# Your task:
Every line of the listing should be transcribed exactly, with nothing left out.

# Information provided:
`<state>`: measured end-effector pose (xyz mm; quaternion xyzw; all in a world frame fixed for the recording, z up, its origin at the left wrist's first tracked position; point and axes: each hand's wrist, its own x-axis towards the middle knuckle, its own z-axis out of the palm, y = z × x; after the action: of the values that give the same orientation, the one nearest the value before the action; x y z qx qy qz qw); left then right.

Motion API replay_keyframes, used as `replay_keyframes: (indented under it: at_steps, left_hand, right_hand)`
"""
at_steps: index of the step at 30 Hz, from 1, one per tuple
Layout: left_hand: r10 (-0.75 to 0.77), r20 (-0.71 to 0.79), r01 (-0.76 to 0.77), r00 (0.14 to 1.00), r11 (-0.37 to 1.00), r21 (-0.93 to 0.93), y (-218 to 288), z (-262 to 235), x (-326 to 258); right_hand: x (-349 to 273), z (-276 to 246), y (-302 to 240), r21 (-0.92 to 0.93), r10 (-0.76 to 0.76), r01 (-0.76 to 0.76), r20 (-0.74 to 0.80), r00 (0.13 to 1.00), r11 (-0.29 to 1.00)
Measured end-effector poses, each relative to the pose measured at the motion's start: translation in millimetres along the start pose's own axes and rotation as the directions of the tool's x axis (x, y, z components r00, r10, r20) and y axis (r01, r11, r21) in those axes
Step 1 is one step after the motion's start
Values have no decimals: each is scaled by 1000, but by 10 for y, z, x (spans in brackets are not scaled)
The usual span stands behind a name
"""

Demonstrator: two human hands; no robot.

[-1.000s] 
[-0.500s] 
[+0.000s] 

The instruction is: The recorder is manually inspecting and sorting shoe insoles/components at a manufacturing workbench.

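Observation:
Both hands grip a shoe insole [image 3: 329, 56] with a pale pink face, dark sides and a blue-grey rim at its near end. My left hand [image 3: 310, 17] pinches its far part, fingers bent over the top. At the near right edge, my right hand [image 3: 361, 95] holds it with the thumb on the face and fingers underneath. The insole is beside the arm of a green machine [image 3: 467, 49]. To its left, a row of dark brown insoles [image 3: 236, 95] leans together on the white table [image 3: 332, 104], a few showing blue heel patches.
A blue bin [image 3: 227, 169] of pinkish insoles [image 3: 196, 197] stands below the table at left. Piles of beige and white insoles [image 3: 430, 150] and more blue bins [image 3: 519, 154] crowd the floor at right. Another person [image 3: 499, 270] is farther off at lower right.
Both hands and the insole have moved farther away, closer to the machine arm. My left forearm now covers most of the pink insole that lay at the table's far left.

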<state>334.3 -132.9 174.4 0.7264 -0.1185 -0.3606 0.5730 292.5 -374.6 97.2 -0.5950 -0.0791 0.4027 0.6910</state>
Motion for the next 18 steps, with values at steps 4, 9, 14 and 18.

# Output for this exercise:
`<state>`: measured end-effector pose (xyz mm; quaternion xyzw; all in a world frame fixed for the recording, z up, its origin at the left wrist's first tracked position; point and axes: each hand's wrist, its own x-axis towards the middle knuckle, its own z-axis out of the palm, y = z × x; after the action: of the values that give the same orientation, the one nearest the value before the action; x y z qx qy qz qw); left then right.

Motion API replay_keyframes, used as `replay_keyframes: (indented under it: at_steps, left_hand, right_hand)`
"""
at_steps: index of the step at 30 Hz, from 1, one per tuple
Layout: left_hand: r10 (-0.75 to 0.77), r20 (-0.71 to 0.79), r01 (-0.76 to 0.77), r00 (0.14 to 1.00), r11 (-0.37 to 1.00), r21 (-0.93 to 0.93), y (-218 to 288), z (-262 to 235), x (-326 to 258); right_hand: x (-349 to 273), z (-276 to 246), y (-302 to 240), r21 (-0.92 to 0.93), r10 (-0.76 to 0.76), r01 (-0.76 to 0.76), r20 (-0.74 to 0.80), r00 (0.13 to 1.00), r11 (-0.29 to 1.00)
Measured end-effector poses, each relative to the pose measured at the motion's start: translation in millimetres along the start pose's own axes and rotation as the directions of the tool's x axis (x, y, z components r00, r10, r20) and y axis (r01, r11, r21) in those axes
Step 1 is one step after the motion's start
Values have no decimals: each is scaled by 1000, but by 10 for y, z, x (spans in brackets are not scaled)
The usual span stands behind a name
"""

Demonstrator: two human hands; no robot.

[-1.000s] 
[-0.500s] 
[+0.000s] 

The instruction is: The recorder is manually inspecting and sorting shoe insoles/components at a manufacturing workbench.

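Observation:
Both hands grip a shoe insole [image 3: 329, 56] with a pale pink face, dark sides and a blue-grey rim at its near end. My left hand [image 3: 310, 17] pinches its far part, fingers bent over the top. At the near right edge, my right hand [image 3: 361, 95] holds it with the thumb on the face and fingers underneath. The insole is beside the arm of a green machine [image 3: 467, 49]. To its left, a row of dark brown insoles [image 3: 236, 95] leans together on the white table [image 3: 332, 104], a few showing blue heel patches.
A blue bin [image 3: 227, 169] of pinkish insoles [image 3: 196, 197] stands below the table at left. Piles of beige and white insoles [image 3: 430, 150] and more blue bins [image 3: 519, 154] crowd the floor at right. Another person [image 3: 499, 270] is farther off at lower right.
Both hands and the insole have moved farther away, closer to the machine arm. My left forearm now covers most of the pink insole that lay at the table's far left.
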
<state>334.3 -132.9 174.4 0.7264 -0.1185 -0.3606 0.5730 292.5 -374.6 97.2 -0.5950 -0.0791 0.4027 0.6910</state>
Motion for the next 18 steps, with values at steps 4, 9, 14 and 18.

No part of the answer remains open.